## Available data
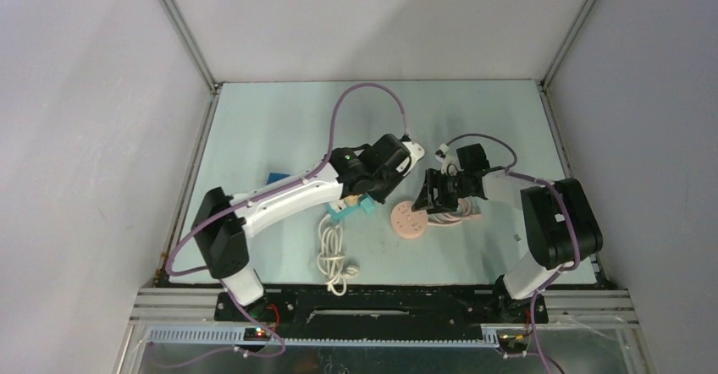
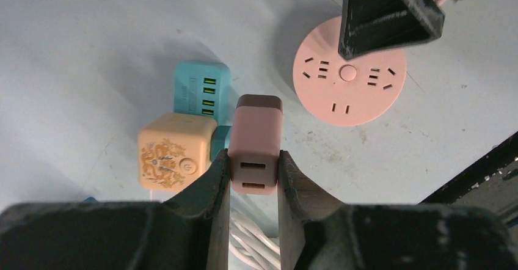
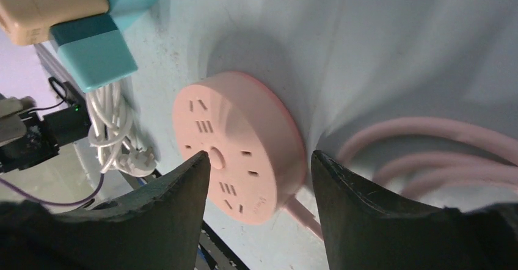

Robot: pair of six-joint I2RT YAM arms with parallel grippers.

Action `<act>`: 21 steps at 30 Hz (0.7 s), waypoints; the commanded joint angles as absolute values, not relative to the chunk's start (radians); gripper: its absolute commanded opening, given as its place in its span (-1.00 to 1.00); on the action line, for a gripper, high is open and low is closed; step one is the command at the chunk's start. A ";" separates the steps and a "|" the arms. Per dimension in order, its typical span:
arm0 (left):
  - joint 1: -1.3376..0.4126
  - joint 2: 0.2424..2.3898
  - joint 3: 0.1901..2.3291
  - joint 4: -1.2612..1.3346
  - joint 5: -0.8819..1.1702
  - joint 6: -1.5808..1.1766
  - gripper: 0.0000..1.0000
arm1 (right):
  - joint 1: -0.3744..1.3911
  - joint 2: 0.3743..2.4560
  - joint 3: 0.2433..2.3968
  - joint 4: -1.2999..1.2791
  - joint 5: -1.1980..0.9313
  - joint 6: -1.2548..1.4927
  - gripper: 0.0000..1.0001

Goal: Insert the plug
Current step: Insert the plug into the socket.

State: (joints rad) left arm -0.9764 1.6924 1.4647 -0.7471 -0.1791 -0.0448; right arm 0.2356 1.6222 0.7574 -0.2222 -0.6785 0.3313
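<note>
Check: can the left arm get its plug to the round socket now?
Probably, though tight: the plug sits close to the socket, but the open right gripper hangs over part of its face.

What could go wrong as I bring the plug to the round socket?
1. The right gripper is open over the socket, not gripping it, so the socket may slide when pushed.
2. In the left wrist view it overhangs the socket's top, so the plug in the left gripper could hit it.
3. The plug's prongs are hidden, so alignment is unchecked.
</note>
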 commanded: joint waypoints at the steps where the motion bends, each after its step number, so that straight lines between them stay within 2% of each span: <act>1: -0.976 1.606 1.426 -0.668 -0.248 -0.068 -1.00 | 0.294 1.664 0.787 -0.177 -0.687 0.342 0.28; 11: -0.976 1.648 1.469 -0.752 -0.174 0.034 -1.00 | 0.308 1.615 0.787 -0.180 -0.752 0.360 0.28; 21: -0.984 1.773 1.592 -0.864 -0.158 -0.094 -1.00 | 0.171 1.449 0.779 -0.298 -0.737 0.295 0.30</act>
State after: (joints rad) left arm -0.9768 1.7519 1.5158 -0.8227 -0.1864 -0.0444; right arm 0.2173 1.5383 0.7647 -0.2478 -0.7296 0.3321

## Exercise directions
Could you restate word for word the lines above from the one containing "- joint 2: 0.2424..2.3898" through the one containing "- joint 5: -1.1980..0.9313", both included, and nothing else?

## Output for this task
  - joint 2: 0.2424..2.3898
  - joint 3: 0.1901..2.3291
  - joint 4: -1.2612..1.3346
  - joint 5: -0.8819..1.1702
  - joint 6: -1.5808..1.1766
  - gripper: 0.0000..1.0000
arm1 (right):
  - joint 1: -0.3744..1.3911
  - joint 2: 0.3743..2.4560
  - joint 3: 0.2433..2.3968
  - joint 4: -1.2999..1.2791
  - joint 5: -1.1980..0.9313

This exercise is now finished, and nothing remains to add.